There are three val/test sets:
- The validation set (val_set) consists of 8192 image pairs. There are 12 Sentinel-2 bands included in this set. (download)
- A small subset of this validation set (small_val_set) with 256 image pairs that are specifically from urban areas, which is useful for qualititive analysis and faster validation. (download)
- A test set (test_set) containing eight 16x16 grids of Sentinel-2 tiles from interesting locations including Dry Tortugas National Park, Bolivia, France, South Africa, and Japan. (download)
Additional data includes:
- A set of NAIP images from 2016-2018 corresponding to the train_urban_set and small_val_set NAIP images (old-naip). These are used as input to the discriminator for the model variant described in supplementary Section A.5.2. (download)
- JSON files containing tile weights for the train_urban_set and train_full_set (train_tile_weights). Using OpenStreetMap categories, we count the number of tiles where each category appears at least once and then weight tiles by the inverse frequency of the rarest category appearing in that tile. (download)
- For train_urban_set, there is a JSON file with mappings between each NAIP chip and polygons of OpenStreetMap categories in that chip (osm_chips_to_masks.json). This is used for the object-discriminator variation described in supplementary Section A.5.1. (download)
- RRDBNet weights from a model pretrained on SatlasPretrain. Used in experiment described in supplementary Section A.5.3. (download)
All of the above data (except for the full training set due to size) can be downloaded at this link, or individual links are provided above for ease of downloading.
The train_urban_set, split into many partitions, val_set, and test_set are available for download on HuggingFace as well.
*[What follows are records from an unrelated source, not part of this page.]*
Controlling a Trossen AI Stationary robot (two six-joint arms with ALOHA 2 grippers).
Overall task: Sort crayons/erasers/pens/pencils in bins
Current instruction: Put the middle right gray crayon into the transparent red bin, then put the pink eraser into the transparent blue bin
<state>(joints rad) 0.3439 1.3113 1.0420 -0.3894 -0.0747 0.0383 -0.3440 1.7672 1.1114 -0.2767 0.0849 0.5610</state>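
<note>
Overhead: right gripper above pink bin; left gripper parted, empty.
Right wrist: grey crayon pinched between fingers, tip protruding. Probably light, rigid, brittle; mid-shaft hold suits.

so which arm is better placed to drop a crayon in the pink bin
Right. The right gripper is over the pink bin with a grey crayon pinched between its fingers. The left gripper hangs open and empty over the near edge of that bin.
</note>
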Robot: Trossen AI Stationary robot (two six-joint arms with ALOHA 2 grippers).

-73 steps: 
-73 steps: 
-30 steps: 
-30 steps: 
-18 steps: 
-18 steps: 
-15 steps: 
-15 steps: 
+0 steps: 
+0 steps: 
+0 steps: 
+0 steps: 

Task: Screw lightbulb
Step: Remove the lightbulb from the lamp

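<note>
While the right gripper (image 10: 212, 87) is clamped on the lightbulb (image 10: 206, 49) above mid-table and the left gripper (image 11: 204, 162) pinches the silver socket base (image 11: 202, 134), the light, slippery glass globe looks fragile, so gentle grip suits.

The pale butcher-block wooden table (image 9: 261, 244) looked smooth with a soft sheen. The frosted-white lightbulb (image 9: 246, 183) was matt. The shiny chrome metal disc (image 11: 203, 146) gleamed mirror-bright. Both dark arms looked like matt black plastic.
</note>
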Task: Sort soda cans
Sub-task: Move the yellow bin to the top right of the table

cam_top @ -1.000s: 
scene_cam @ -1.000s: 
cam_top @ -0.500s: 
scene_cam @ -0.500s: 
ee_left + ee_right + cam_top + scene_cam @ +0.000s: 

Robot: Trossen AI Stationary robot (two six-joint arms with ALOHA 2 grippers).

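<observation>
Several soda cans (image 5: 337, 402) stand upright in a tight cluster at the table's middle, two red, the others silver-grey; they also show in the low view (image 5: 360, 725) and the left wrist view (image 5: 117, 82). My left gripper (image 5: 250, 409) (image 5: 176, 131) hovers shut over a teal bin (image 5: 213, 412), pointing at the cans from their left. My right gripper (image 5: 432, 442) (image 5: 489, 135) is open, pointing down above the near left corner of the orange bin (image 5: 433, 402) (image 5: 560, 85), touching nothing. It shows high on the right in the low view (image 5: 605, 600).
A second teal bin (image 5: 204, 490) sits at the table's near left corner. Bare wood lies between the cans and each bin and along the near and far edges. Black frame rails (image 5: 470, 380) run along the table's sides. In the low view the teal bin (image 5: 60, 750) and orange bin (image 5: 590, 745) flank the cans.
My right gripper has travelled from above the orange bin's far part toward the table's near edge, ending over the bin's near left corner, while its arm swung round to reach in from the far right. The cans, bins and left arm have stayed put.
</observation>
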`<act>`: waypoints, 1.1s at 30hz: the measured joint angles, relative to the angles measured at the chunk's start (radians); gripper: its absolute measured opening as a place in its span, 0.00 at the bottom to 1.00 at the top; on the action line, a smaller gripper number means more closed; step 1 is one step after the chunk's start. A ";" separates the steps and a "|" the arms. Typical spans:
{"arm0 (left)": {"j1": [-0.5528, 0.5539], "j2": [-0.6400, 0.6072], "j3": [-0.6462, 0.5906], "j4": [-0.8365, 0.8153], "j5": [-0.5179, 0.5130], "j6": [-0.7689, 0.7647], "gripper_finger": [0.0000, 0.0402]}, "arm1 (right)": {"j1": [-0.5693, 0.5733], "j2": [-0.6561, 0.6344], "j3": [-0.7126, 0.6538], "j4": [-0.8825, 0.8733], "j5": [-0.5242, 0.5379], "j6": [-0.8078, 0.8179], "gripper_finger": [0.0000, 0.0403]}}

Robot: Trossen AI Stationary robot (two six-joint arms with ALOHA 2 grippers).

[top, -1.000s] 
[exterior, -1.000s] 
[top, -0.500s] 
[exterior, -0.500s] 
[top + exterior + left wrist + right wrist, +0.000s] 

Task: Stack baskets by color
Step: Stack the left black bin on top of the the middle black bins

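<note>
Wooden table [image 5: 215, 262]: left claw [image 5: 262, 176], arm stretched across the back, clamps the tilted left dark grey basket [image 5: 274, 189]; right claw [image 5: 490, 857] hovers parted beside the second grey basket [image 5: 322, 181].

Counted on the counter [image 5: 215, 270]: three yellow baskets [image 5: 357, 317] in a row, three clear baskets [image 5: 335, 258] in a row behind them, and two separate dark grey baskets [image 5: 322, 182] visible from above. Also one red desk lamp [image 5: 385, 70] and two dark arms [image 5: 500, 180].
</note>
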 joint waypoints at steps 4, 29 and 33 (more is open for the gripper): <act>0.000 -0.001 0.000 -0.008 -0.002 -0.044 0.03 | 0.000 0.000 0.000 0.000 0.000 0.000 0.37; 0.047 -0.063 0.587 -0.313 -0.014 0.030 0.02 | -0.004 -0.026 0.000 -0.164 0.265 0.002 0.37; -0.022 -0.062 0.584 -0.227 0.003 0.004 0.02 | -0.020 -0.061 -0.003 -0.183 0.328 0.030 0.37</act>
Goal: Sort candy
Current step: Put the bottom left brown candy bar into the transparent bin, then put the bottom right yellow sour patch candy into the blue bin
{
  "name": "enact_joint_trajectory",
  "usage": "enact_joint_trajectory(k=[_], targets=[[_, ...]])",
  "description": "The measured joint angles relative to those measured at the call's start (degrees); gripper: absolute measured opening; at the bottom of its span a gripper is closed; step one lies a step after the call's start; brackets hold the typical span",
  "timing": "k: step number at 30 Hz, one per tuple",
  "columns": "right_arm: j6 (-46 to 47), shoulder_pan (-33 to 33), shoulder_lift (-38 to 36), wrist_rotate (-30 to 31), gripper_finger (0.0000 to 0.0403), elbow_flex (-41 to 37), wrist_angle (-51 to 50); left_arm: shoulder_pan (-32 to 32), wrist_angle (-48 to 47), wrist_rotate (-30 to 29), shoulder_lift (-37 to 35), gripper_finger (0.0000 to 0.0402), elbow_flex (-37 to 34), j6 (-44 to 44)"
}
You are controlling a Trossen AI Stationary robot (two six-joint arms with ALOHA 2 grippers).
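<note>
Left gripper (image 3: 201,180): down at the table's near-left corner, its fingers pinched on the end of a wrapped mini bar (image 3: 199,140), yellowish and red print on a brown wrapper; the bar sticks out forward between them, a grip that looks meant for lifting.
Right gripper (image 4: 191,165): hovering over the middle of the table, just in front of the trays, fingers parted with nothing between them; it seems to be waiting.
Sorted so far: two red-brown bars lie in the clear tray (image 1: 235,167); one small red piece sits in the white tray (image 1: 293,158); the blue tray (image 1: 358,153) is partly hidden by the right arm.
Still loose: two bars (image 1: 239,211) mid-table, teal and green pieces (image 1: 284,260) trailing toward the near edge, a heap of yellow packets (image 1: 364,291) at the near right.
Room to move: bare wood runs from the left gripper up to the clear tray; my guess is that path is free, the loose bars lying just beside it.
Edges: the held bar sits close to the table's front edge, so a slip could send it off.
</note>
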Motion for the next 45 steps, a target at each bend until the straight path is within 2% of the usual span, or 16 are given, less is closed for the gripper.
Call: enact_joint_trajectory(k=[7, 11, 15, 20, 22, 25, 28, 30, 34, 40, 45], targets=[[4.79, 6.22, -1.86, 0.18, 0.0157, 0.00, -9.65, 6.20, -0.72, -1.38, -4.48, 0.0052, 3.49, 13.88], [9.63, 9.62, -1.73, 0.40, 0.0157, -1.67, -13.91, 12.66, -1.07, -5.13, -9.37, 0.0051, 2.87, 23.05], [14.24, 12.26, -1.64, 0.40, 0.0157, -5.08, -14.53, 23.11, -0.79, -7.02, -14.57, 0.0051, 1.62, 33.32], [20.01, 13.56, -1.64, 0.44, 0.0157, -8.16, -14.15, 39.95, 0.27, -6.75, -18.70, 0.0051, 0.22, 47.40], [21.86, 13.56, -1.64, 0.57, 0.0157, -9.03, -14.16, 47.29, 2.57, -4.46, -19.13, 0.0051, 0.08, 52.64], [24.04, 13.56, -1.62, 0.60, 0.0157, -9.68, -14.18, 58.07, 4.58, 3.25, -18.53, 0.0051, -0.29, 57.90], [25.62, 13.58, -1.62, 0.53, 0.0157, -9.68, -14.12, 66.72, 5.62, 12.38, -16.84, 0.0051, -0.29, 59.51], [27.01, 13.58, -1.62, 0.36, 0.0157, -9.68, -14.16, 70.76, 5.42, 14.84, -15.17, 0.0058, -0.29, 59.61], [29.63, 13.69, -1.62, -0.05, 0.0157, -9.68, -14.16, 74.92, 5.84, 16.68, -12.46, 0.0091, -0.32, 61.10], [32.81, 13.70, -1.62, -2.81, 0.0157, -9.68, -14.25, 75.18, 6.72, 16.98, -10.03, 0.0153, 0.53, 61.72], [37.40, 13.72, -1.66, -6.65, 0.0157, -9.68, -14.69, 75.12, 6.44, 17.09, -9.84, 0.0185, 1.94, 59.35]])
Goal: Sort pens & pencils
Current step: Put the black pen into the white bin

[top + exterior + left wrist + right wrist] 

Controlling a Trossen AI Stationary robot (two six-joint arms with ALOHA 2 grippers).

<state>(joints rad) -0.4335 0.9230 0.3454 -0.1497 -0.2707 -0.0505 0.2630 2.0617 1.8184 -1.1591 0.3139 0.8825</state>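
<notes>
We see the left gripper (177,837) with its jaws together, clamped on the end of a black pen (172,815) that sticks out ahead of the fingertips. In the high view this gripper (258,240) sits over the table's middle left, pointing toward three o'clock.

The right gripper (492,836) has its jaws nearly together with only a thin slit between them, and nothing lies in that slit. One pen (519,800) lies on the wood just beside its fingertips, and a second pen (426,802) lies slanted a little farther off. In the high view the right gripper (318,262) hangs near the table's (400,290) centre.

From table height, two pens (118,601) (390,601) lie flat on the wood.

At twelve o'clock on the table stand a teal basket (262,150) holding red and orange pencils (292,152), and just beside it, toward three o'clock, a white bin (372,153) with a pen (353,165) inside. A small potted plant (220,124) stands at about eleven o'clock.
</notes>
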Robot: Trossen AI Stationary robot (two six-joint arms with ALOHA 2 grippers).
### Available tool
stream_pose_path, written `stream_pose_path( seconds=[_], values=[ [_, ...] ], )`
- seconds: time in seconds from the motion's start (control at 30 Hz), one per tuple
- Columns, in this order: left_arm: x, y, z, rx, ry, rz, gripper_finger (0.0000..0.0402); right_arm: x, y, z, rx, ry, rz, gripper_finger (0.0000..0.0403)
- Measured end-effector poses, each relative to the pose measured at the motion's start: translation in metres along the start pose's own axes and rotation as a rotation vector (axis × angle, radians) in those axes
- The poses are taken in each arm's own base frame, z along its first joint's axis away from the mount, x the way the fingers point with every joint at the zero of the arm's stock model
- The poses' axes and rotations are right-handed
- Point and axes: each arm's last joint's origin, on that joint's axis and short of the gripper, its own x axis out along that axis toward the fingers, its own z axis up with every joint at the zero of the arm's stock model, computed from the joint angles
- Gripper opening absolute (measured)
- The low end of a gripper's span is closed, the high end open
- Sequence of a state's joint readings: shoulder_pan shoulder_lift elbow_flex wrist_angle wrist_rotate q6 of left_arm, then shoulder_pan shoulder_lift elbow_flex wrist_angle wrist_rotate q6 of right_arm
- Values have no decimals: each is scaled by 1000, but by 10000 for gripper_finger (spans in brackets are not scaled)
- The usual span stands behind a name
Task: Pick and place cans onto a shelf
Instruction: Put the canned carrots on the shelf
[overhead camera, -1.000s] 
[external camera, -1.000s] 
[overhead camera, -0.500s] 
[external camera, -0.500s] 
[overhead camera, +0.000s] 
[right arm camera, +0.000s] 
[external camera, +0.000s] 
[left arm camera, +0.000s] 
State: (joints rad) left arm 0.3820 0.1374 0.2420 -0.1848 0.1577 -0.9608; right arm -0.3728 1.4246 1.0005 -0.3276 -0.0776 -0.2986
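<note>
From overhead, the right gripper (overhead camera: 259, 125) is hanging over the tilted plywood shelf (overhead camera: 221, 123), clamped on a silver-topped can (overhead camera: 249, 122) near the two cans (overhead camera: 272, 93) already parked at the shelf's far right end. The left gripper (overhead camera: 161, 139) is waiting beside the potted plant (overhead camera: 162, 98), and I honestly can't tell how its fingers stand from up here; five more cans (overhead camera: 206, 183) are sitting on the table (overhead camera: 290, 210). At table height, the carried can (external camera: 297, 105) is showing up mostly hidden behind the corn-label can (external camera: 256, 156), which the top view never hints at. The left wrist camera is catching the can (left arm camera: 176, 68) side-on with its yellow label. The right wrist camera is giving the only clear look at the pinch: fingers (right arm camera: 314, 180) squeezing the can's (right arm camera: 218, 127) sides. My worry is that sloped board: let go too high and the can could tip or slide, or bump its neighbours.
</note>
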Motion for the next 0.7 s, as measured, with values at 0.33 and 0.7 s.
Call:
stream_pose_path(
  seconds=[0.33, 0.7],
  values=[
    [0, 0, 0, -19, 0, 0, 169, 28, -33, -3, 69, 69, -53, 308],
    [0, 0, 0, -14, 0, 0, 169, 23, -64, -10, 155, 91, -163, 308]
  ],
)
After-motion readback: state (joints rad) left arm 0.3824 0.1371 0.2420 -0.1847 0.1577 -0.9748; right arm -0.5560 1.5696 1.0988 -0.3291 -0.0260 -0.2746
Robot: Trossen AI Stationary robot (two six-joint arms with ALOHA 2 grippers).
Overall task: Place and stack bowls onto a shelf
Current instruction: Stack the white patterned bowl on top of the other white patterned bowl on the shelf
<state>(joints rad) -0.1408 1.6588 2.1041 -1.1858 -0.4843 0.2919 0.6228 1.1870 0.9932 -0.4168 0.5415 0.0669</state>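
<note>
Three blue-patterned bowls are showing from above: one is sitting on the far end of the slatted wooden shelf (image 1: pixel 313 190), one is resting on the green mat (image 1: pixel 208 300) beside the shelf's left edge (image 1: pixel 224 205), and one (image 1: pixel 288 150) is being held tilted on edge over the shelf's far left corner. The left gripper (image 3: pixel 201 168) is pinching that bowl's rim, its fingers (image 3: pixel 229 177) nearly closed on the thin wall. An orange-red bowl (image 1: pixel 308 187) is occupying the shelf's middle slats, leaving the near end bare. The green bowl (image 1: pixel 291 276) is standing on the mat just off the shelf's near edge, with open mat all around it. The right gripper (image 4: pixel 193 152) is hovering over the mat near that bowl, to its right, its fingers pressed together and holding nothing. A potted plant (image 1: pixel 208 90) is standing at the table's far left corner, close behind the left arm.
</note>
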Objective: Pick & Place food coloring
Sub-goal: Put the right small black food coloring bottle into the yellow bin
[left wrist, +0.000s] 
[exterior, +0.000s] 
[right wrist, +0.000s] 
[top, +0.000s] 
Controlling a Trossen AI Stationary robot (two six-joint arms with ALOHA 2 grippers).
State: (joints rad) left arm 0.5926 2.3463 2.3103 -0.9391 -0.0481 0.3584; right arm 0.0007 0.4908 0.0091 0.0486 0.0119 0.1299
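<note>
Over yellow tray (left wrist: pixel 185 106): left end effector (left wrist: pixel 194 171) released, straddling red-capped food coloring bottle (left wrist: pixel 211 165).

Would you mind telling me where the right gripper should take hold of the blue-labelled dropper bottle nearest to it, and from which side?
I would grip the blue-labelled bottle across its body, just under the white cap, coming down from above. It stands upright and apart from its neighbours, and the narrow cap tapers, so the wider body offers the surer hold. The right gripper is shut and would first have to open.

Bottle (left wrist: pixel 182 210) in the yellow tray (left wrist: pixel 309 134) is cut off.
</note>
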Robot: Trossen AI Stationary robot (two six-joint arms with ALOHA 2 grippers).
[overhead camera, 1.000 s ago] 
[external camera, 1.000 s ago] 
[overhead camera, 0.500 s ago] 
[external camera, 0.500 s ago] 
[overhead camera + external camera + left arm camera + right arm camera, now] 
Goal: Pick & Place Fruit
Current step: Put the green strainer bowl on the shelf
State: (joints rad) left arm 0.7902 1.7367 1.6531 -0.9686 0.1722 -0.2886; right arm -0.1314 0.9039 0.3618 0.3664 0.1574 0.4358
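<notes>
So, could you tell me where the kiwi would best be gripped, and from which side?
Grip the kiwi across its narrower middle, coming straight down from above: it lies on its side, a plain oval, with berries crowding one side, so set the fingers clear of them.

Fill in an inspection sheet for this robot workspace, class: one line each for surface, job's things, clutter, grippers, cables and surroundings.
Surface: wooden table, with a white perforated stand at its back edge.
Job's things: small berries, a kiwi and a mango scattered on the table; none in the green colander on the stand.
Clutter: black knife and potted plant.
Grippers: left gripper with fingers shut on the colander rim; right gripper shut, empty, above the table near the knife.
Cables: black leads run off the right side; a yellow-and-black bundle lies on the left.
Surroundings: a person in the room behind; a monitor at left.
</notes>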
Weights from models trained on the S2-NAIP dataset are listed below.
Varying number of input Sentinel-2 images (just RGB bands):
Number Input Images | Weights | Config |
---|---|---|
1 | 1-S2-images | esrgan_baseline_1S2.yml |
2 | 2-S2-images | esrgan_baseline_2S2.yml |
4 | 4-S2-images | esrgan_baseline_4S2.yml |
8 | 8-S2-images | esrgan_baseline.yml |
16 | 16-S2-images | esrgan_baseline_16S2.yml |
Different Sentinel-2 bands used as input (8 input images):
Bands | Weights | Config |
---|---|---|
10m | 10m-S2-bands | esrgan_baseline_10m.yml |
20m | 20m-S2-bands | esrgan_baseline_20m.yml |
60m | 60m-S2-bands | esrgan_baseline_60m.yml |
The dataset consists of image pairs from Sentinel-2 and NAIP satellites, where a pair is a time series of Sentinel-2 images that overlap spatially and temporally [within 3 months] with a NAIP image. The imagery is from 2019-2020 and is limited to the USA.
The images adhere to the same Web-Mercator tile system as in SatlasPretrain.
The NAIP images included in this dataset are 25% of the original NAIP resolution. Each image is 128x128px with RGB channels.
In each set, there is a naip
folder containing images in this format: naip/{image_uuid}/{tile}/rgb.png
, where image_uuid is
the image's unique identifier with the capture timestamp, and tile refers to its location in a 2^17 x 2^17 Web-Mercator grid (ex. 12345_67890).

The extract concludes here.